Professor Amanda Howe, President of WONCA, reviewed the role of family
medicine in the future development of medical education. She pointed
out that modern medical courses integrate theory and practice, and send
students to community and ambulatory settings to gain applied learning
from people about people. Medical education has shifted to train doctors
for a more person-centered and preventive approach, with emphasis on
consultation skills and clinical simulations. These new paradigms are indeed
central to the core values of general practice and family medicine.

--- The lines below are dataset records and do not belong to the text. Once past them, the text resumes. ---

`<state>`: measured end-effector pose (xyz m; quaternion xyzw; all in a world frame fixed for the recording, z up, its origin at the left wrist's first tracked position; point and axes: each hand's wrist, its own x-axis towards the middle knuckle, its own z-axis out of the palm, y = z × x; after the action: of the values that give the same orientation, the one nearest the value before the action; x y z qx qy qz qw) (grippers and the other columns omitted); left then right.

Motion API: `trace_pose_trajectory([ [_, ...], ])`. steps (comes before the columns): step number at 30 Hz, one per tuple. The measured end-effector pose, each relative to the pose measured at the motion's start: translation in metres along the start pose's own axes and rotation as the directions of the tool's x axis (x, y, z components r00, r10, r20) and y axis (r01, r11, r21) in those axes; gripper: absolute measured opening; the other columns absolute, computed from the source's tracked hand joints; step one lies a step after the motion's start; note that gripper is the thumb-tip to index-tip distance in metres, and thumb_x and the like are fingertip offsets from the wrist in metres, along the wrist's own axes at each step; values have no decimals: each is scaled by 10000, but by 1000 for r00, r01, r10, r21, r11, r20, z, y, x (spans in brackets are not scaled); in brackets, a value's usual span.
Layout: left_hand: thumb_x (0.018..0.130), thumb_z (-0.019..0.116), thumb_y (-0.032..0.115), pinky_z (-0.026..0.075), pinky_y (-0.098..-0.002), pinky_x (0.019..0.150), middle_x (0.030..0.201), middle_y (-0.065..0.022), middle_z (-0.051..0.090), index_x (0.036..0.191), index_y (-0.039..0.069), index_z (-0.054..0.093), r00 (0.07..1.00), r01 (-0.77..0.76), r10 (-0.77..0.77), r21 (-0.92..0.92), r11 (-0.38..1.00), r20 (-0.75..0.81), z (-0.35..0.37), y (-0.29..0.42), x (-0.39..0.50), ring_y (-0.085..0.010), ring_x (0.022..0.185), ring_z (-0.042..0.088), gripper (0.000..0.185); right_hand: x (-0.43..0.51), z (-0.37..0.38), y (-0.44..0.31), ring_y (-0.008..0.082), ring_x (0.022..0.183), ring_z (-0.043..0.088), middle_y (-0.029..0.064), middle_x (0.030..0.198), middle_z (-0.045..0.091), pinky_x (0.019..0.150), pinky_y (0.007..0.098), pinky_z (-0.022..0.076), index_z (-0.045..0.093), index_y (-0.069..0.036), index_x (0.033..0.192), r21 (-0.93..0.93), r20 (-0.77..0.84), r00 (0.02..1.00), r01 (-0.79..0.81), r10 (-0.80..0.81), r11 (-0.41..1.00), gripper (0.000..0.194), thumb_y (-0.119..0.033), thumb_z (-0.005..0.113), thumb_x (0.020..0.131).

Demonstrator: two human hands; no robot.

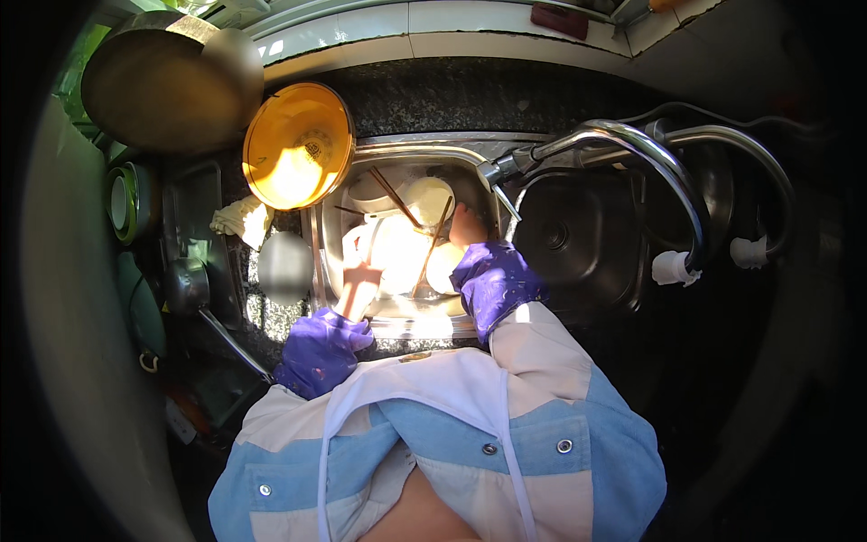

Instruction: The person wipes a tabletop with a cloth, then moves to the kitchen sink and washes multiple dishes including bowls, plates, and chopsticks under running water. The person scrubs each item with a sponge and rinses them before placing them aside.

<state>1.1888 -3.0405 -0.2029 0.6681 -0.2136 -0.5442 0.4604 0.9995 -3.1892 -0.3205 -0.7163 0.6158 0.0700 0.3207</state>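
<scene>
Inside the stainless steel sink basin [330,284], white dishes lie in strong sunlight. My left hand [357,252] grips the left edge of a white dish [396,254]; glare washes out its fingertips. At the basin's right side is my right hand [467,227], close to a pale round bowl [431,200] and another sunlit dish [444,267]. Its fingers are partly hidden, and whether it holds anything is unclear. Brown chopsticks [395,195] lie across the dishes, one of them [433,244] near my right hand. Purple sleeve covers [504,281] reach both wrists.
A chrome faucet [596,132] arches over a second, darker basin [562,234]. Left of the sink stand a tilted orange bowl [298,149], a crumpled cloth [245,222] and a metal ladle [188,279]. Behind them is a large dark pan [162,88].
</scene>
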Motion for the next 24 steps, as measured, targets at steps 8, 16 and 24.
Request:
trace_pose_trajectory([
  [8, 904, 614, 127, 449, -356, 993, 1326, -118, 498, 1408, 41, 280, 961, -275, 274, -146, 950, -26, 37, 22, 33, -222, 1174, 529, 611, -37, -67, -67, 209, 772, 566, 107, 847, 578, 722, 342, 462, 518, -41, 996, 926, -120, 955, 10, 270, 376, 244, -113, 628, 791],
  [16, 997, 436, 464, 519, -440, 854, 1327, -88, 514, 1389, 120, 402, 954, 299, -271, -359, 884, 128, 55, 61, 7, -225, 1168, 548, 523, -57, -23, -116, 165, 885, 615, 107, 1042, 606, 688, 273, 521, 520, -3, 1151, 997, 60, 987, -51, 152, -62, 256, -58, 545, 902],
  [24, 1007, 386, 469, 225, -415, 1142, 1541, -180, 231, 1511, 80, 219, 961, 2, 46, -175, 985, 274, -2, -51, 56, -303, 1414, 261, 658, -80, -75, -138, 182, 712, 644, 60, 826, 658, 643, 315, 520, 649, -40, 976, 879, 80, 995, -40, -63, 475, 158, -131, 581, 867],
])
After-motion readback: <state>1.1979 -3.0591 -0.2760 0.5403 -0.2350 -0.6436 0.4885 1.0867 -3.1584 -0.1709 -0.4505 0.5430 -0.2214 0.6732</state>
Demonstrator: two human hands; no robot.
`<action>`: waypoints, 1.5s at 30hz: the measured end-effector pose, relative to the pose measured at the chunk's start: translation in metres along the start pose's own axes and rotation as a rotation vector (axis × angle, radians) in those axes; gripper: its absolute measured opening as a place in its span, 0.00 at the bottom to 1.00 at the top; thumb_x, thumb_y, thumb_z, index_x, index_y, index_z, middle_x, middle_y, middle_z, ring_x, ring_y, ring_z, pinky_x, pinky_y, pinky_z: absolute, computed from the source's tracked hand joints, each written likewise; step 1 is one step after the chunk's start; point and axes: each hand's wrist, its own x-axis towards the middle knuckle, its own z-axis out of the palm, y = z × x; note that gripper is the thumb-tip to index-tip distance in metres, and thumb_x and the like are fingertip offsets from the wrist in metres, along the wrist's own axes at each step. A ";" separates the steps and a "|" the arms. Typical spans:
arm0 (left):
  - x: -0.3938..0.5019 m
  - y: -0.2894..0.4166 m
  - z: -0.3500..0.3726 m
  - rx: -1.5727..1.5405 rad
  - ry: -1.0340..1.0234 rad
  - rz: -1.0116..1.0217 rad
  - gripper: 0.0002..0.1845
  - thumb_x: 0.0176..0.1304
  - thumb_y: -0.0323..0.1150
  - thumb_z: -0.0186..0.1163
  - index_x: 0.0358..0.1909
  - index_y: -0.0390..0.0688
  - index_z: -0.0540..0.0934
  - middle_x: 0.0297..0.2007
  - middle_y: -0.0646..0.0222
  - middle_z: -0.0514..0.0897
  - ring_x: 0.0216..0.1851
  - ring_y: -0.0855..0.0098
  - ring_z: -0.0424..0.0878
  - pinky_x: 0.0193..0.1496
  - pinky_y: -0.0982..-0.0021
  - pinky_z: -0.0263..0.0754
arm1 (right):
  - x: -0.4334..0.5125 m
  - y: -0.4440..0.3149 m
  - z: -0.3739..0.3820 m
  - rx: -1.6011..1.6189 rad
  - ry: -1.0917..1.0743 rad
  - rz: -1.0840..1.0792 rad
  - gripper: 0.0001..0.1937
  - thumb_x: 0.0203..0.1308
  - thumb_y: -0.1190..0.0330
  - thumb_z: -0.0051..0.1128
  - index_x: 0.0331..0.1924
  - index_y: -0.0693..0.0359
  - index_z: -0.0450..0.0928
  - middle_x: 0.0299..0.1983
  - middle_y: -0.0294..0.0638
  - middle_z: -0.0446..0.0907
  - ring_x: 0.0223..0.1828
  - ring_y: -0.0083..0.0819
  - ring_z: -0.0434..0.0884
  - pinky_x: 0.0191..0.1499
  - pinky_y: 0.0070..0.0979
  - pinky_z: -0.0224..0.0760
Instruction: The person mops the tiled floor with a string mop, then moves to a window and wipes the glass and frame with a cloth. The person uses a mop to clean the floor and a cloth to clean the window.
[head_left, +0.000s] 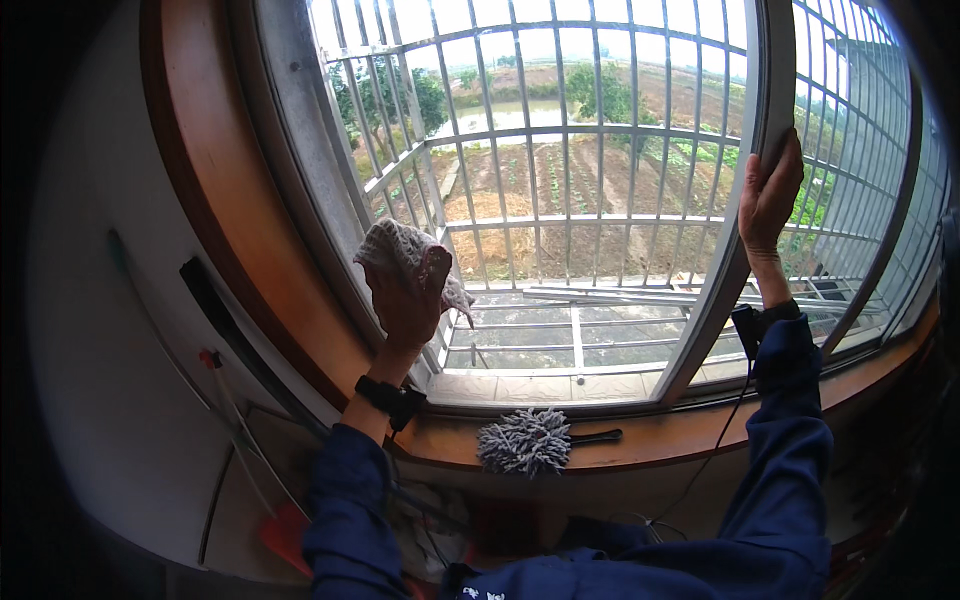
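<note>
A grey cloth is held in my left hand, raised in front of the left side of the window opening. Whether the cloth touches the frame there, I cannot tell. My right hand lies against the upright metal frame of the sliding window sash, its thumb on the near side and its fingers pointing up. Below, on the wooden windowsill, rests a grey microfibre duster with a black handle, between my two forearms.
Metal security bars stand outside the window, with loose metal strips on their base grid. A wooden window surround curves at the left. Long poles lean on the white wall, above a red plastic object. Thin cables hang by my wrists.
</note>
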 end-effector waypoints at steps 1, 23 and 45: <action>-0.001 -0.001 0.002 0.103 0.049 0.070 0.29 0.67 0.45 0.62 0.67 0.46 0.68 0.61 0.50 0.68 0.60 0.36 0.69 0.65 0.35 0.65 | 0.000 0.000 0.000 0.002 0.004 -0.005 0.32 0.74 0.58 0.48 0.74 0.65 0.55 0.68 0.56 0.65 0.68 0.51 0.67 0.69 0.42 0.61; 0.298 -0.027 -0.018 0.503 0.485 0.476 0.30 0.67 0.43 0.54 0.69 0.46 0.68 0.60 0.50 0.75 0.59 0.44 0.71 0.66 0.47 0.62 | -0.012 0.002 -0.001 0.014 0.027 -0.048 0.30 0.75 0.60 0.48 0.74 0.65 0.56 0.67 0.55 0.67 0.66 0.50 0.69 0.67 0.41 0.65; 0.158 -0.014 0.007 0.108 0.346 0.251 0.37 0.68 0.48 0.48 0.67 0.25 0.62 0.62 0.29 0.64 0.66 0.30 0.60 0.68 0.38 0.52 | -0.011 0.003 -0.002 -0.025 0.022 -0.027 0.29 0.76 0.60 0.47 0.74 0.64 0.57 0.68 0.53 0.67 0.68 0.49 0.69 0.69 0.39 0.64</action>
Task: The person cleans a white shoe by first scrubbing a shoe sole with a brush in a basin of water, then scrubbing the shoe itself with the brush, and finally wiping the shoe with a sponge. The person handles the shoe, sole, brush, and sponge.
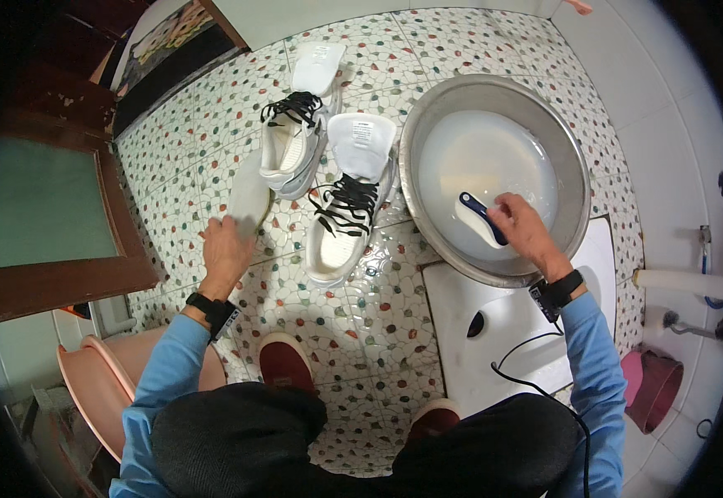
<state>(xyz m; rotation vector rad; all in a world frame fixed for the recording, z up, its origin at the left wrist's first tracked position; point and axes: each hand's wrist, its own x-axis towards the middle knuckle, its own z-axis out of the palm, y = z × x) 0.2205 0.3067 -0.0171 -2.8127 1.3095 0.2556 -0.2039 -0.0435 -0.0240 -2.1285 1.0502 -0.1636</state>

These changes in medical education and the practice of medicine in
the population level are compelled by a recognition of the unsustainable
trajectory of health care costs. Extensive evidence has demonstrated that
good access to good primary care brings good outcomes: Health care
quality and health outcomes improve, problems are diagnosed earlier, self-reported general and mental health goes up, hospital
admissions and emergency department utilisation rates
decline, and health care costs go down. To thrive and
sustain between multiple medical conditions and multiple
medications, doctors need expertise and training to help
sort out some of the harder and riskier aspects of care.2
These are exactly the situations when family medicine
training comes in.
Family physicians and general practitioners play an
important role in bringing learners, including medical
undergraduates, paramedical team members, the general
public and even policy makers, into community where
the impact and visibility of our discipline are seen.
Family physicians and general practitioners also help
to underpin how the broader social determinants of
health – environment, infrastructure, income, education,
employment and political context – influence patients’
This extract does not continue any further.